Provided data:
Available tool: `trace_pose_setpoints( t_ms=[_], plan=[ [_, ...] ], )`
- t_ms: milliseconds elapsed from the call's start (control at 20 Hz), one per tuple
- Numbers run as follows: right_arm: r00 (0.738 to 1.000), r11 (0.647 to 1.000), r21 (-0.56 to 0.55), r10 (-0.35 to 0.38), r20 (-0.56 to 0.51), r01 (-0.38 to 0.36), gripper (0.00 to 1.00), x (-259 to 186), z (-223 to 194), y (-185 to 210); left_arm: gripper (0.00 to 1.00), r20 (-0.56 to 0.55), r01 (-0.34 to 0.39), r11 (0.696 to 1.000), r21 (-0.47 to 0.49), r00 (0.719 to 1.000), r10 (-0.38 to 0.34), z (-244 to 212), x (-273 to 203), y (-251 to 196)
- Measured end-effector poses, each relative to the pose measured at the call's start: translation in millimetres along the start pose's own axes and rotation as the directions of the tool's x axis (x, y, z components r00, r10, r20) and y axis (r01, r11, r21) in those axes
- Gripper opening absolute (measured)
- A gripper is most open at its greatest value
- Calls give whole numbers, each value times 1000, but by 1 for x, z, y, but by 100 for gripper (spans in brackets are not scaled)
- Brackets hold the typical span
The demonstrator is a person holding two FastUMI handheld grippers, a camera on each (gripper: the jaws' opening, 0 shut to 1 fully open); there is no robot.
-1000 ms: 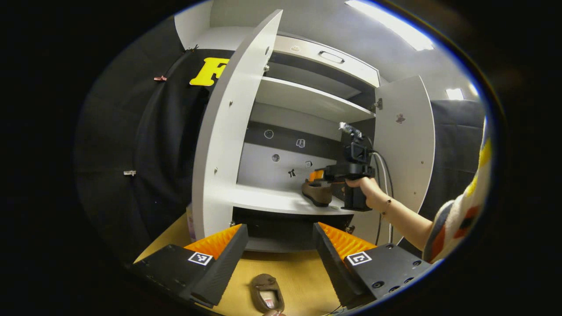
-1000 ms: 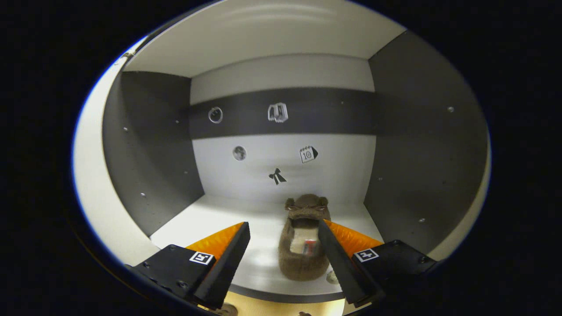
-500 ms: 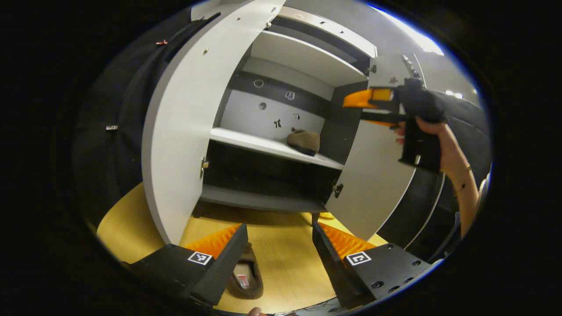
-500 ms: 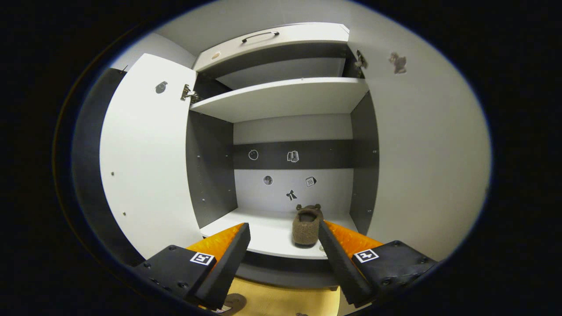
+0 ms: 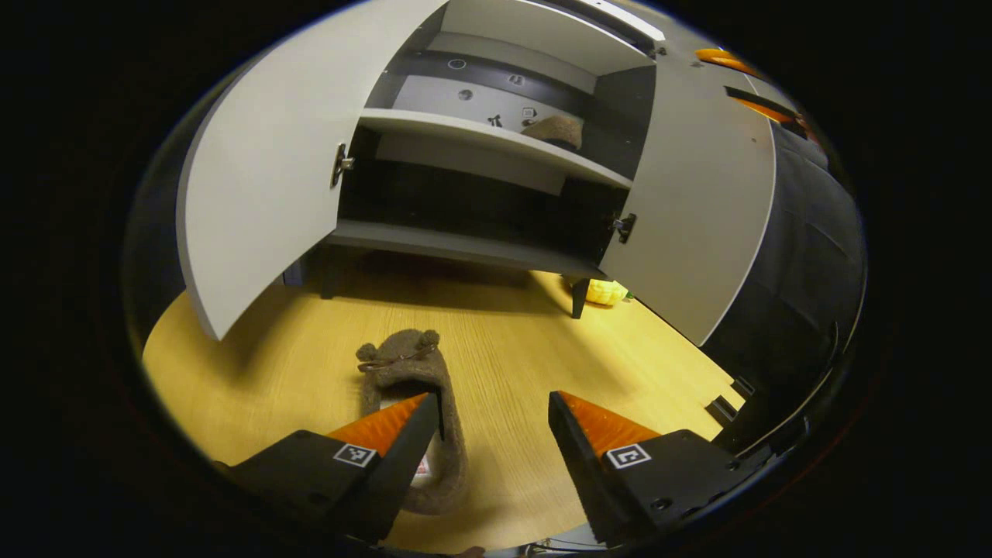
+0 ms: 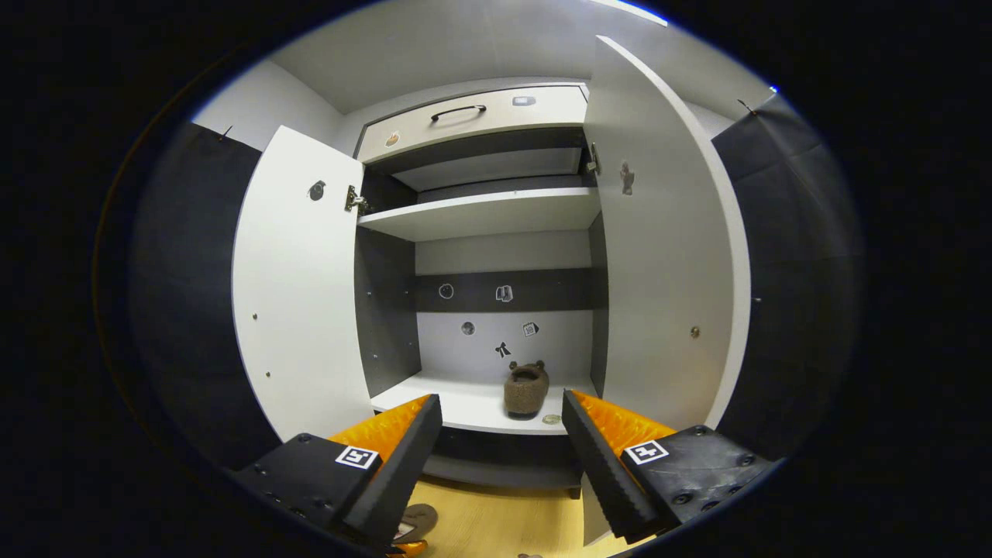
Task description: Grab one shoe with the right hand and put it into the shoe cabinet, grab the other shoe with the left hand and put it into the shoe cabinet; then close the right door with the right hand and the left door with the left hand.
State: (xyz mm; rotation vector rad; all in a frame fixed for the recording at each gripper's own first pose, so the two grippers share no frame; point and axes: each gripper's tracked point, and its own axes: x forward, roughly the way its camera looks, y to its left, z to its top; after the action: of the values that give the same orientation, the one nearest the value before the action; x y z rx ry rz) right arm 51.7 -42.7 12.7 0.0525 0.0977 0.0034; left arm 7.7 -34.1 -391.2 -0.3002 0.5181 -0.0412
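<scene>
Left claw (image 5: 492, 411), released, tilted down over the shoe (image 5: 411, 372) on the floor (image 5: 542, 341); right claw (image 6: 500, 422), released, level, facing the cabinet (image 6: 480, 213).

Wooden floor (image 5: 511, 349), pale yellow, with fine straight grain. Small yellow lump (image 5: 604, 292) lying on it, too blurred to tell what it is. Black cloth wall (image 5: 806, 256) at the right, hanging in folds down to the floor. Several small stickers (image 6: 504, 293) in loose rows, one like a bow. Small round disc (image 6: 552, 419) lying flat. White ceiling (image 6: 434, 54) above.
</scene>
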Motion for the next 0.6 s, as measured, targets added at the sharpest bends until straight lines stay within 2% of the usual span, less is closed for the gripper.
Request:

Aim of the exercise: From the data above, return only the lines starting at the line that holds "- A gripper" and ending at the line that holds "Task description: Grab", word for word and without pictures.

Your response:
- A gripper is most open at its greatest value
- Calls give whole numbers, each value times 1000, but by 1 for x, z, y, but by 100 for gripper (spans in brackets are not scaled)
- Brackets hold the typical span
The demonstrator is a person holding two FastUMI handheld grippers, a camera on each (gripper: the jaws' opening, 0 shut to 1 fully open); there is no robot.
-1000 ms: 
-1000 ms: 
-500 ms: 
-500 ms: 
+0 ms: 
+0 ms: 
Task description: Grab one shoe with the right hand and put it into the shoe cabinet, grab the other shoe with the left hand and put it into the shoe cabinet; then close the right door with the right hand and the left door with the left hand.

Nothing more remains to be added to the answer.